A atividade tem classificação livre.

Sábado (16.11), das 9h às 11h: Reciclagem criativa

Com a utilização de materiais recicláveis, a oficina propõe o reuso criativo de materiais que iriam parar no lixo.

A atividade inclui também uma conversa sobre o impacto do lixo no meio ambiente e o papel da reciclagem na transformação de resíduos em novos produtos. A classificação é livre.

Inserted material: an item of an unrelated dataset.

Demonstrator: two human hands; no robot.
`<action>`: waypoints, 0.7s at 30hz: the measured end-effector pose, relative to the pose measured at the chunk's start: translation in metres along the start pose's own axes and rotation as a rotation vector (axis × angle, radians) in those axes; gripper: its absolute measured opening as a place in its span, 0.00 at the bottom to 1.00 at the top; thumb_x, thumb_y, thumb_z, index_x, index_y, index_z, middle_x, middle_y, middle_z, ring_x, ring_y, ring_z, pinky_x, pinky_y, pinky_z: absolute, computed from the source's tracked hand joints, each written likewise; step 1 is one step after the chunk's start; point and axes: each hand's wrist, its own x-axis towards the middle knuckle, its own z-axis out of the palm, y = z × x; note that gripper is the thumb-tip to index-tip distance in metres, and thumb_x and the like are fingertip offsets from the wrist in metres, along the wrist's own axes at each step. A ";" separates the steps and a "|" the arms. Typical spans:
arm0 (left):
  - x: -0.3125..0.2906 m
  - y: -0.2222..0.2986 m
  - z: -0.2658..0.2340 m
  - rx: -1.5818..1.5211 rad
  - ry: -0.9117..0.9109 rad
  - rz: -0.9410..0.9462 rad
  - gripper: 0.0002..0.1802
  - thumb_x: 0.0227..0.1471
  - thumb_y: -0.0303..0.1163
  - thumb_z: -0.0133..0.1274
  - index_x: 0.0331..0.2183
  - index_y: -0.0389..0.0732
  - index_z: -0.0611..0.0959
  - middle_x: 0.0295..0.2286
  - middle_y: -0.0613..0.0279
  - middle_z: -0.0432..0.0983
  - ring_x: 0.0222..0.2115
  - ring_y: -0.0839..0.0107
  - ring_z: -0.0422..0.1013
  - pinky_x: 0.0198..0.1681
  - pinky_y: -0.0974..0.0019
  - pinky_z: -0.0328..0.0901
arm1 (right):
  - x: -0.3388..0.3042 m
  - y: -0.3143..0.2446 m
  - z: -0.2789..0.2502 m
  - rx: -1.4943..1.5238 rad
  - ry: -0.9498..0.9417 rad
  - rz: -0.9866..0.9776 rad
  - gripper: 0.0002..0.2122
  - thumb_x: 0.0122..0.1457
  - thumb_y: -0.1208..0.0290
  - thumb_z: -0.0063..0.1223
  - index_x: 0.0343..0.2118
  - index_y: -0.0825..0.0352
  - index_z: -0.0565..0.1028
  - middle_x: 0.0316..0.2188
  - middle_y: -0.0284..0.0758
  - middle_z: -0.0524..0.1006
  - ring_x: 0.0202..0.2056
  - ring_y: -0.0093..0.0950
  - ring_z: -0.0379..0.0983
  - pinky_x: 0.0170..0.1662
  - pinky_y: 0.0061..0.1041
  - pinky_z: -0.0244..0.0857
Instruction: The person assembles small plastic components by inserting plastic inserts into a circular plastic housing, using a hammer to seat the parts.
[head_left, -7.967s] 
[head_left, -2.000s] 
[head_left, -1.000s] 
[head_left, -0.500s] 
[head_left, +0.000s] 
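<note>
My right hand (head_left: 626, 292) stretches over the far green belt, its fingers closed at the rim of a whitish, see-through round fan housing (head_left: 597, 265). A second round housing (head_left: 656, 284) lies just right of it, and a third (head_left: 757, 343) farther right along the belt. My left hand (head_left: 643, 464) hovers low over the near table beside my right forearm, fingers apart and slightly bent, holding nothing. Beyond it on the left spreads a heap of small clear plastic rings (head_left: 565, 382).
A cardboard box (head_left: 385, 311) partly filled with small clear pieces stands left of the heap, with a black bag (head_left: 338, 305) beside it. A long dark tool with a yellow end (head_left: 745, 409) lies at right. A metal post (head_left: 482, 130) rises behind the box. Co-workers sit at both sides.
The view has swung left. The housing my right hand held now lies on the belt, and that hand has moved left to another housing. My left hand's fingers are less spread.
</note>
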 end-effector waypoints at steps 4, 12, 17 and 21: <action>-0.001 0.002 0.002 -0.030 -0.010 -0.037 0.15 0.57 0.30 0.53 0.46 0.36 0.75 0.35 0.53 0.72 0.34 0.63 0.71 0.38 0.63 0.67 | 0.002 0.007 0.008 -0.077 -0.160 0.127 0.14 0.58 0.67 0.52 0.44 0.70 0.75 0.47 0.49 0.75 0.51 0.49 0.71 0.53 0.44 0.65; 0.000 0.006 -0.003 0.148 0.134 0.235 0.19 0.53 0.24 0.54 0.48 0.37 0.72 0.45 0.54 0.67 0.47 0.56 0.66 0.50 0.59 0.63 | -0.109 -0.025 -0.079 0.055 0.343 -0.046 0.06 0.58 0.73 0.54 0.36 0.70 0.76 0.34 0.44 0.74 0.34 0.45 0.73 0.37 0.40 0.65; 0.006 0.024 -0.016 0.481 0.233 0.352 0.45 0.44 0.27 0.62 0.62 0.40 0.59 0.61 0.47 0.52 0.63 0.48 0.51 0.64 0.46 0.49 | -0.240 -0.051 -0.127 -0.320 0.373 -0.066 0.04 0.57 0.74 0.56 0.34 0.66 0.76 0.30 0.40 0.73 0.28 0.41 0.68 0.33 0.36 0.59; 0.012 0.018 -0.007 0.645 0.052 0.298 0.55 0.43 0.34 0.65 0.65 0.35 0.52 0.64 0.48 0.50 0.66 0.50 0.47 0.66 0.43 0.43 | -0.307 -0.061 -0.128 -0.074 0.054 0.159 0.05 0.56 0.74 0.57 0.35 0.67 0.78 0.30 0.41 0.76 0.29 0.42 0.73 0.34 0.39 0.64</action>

Domingo (17.11), das 9h às 11h: Quadro criativo com folhas e flores

Nessa atividade, os participantes irão criar um quadro com colagem de materiais recicláveis, folhas e flores.

Com classificação livre, o objetivo da oficina também é promover a conscientização ecológica de forma divertida e educativa.

Sábado (23.11), das 9h às 11: Dança afro

A oficina irá explorar as raízes africanas nas danças latino-americanas, como a salsa, a rumba e o samba.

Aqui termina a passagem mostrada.